One of the most difficult concepts to instill in first-time parents of a new baby is that their child is not going to starve to death if they don’t start feeding the wee bairn solid food in the first month of life. Children eating well (or not) seems no less than the yardstick by which we measure our success as a parent. Now, there’s good news for kids with neuromuscular eating disorders. Scientists at the Fralin Biomedical Research Institute in Virginia discovered new features about the brain, cranial nerves, and how they work together in eating, swallowing and speech.
The early development of pain-sensing and movement-sensing neurons in the face and throat are key to their discovery.
“We were able to show for the first time that this momentary interaction between two groups of cells plays a crucial role in regulating movement and pain-sensing innervation in the face,” says Anthony-Samuel LaMantia PhD, professor and director of the Institute’s Center for Neurobiology Research, in a statement.
The researchers examined early neural development in mice embryos with DiGeorge syndrome, a rare genetic disorder associated with neural and facial abnormalities. Like human patients born with DiGeorge, mice can carry the identical genetic mutation for DiGeorge syndrome, making an ideal research model.
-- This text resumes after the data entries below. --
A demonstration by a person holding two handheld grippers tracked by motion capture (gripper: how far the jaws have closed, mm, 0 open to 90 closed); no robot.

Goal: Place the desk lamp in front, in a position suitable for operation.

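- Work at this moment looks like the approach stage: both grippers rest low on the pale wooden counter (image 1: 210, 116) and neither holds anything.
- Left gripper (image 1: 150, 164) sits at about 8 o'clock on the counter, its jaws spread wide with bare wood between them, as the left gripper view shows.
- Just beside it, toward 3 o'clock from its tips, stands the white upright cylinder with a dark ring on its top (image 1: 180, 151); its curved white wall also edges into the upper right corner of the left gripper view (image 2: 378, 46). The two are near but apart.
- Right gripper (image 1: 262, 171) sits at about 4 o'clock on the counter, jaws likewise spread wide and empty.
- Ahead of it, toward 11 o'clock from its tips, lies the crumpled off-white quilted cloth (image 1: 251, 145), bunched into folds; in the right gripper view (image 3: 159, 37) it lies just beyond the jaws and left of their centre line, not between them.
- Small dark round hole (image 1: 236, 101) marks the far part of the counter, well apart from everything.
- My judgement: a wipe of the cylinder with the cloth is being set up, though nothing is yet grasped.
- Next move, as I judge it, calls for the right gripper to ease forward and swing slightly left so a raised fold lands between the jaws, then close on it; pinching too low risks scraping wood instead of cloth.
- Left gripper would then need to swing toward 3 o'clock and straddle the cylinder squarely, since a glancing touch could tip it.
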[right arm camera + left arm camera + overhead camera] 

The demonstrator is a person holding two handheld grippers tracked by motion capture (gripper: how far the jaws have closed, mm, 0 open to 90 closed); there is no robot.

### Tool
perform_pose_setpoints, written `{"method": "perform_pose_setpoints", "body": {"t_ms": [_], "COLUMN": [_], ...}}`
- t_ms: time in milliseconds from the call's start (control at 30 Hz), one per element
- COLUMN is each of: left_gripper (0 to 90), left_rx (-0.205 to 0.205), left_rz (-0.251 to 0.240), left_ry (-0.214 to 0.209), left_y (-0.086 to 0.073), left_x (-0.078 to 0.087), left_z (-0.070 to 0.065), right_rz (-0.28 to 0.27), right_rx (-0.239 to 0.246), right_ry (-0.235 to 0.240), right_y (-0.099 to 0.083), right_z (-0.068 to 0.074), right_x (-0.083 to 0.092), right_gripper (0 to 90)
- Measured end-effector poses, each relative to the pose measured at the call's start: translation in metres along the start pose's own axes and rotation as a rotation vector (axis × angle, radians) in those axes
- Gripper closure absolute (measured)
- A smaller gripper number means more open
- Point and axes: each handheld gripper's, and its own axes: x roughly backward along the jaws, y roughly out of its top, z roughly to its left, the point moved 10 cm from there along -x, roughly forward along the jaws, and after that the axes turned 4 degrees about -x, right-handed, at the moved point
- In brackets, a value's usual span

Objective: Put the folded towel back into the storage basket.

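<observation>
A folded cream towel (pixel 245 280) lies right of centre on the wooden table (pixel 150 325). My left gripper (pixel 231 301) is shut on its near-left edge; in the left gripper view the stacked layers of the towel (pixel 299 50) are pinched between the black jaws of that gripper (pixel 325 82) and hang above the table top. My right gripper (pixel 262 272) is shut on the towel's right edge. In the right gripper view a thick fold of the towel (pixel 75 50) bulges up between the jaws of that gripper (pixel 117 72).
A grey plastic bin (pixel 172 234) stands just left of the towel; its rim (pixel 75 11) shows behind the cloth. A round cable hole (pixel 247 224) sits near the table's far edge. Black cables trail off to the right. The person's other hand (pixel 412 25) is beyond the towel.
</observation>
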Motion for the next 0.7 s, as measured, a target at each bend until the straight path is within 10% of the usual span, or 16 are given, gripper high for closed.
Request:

Children with DiGeorge syndrome commonly have trouble coordinating suckling and swallowing. It’s unclear how the mutation causes dysphagia. Motor neurons control mouth, tongue, and throat movements. Mechanosensory neurons detect and integrate movement signals to coordinate the behaviors. The study also evaluated pain-sensing receptors, which monitor for potential harm, such as excessive temperatures and irritants like capsaicin in peppers.
Based on prior research, LaMantia’s team knew that on day nine of embryonic development, neural crest and placode cells meet to begin forming the facial nerve. They knew that in the syndromic mice, if something went wrong at this stage of development, it could have adverse consequences.
“Starting out, we weren’t sure if these two groups of cells just weren’t migrating together to meet in the proper place, or if they were in the right place at the right time, and failed to communicate,” LaMantia said.
The new data suggest that the latter is true.
Researchers found that neural crest cells were turning into pain-sensing neurons prematurely, causing the quantity of placode cells to increase relative to neural crest cells.
The new discovery reveals how changes in gene expression associated with DiGeorge syndrome destabilize sensory neuron growth by interrupting a key interaction between neural crest and placode cells. LaMantia’s team now hopes to identify the molecular signals needed to form a healthy cranial nerve.
“Now that we’ve identified the point of divergence where these functional oropharyngeal problems originate, our next step will be to understand the vocabulary these cells use to communicate with each other,” LaMantia says.
The study is published in Disease Models & Mechanisms.